Whichever lines of the material contain "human", copy each of them.
======== Information provided ========
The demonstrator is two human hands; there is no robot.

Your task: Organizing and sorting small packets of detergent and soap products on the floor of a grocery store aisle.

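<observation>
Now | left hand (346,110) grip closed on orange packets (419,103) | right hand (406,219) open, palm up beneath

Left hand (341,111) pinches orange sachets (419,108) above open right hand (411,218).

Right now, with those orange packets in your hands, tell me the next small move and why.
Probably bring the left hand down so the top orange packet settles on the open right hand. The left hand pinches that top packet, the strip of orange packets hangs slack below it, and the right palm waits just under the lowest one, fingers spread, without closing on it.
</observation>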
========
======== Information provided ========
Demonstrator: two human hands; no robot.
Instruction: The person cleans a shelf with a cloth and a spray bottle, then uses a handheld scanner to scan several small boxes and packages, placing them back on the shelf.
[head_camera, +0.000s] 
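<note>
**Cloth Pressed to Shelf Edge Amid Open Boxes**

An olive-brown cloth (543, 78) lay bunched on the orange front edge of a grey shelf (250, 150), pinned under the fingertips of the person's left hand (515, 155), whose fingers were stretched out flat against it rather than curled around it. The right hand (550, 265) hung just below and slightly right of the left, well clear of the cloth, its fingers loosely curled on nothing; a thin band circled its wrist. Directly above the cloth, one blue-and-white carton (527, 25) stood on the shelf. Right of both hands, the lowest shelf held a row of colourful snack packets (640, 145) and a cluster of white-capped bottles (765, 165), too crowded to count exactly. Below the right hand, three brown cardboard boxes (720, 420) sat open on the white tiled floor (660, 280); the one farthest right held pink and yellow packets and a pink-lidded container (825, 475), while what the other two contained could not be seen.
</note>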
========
**Task response:**
The demonstrator is two human hands; there is no robot.
Demonstrator: two human hands; no robot.

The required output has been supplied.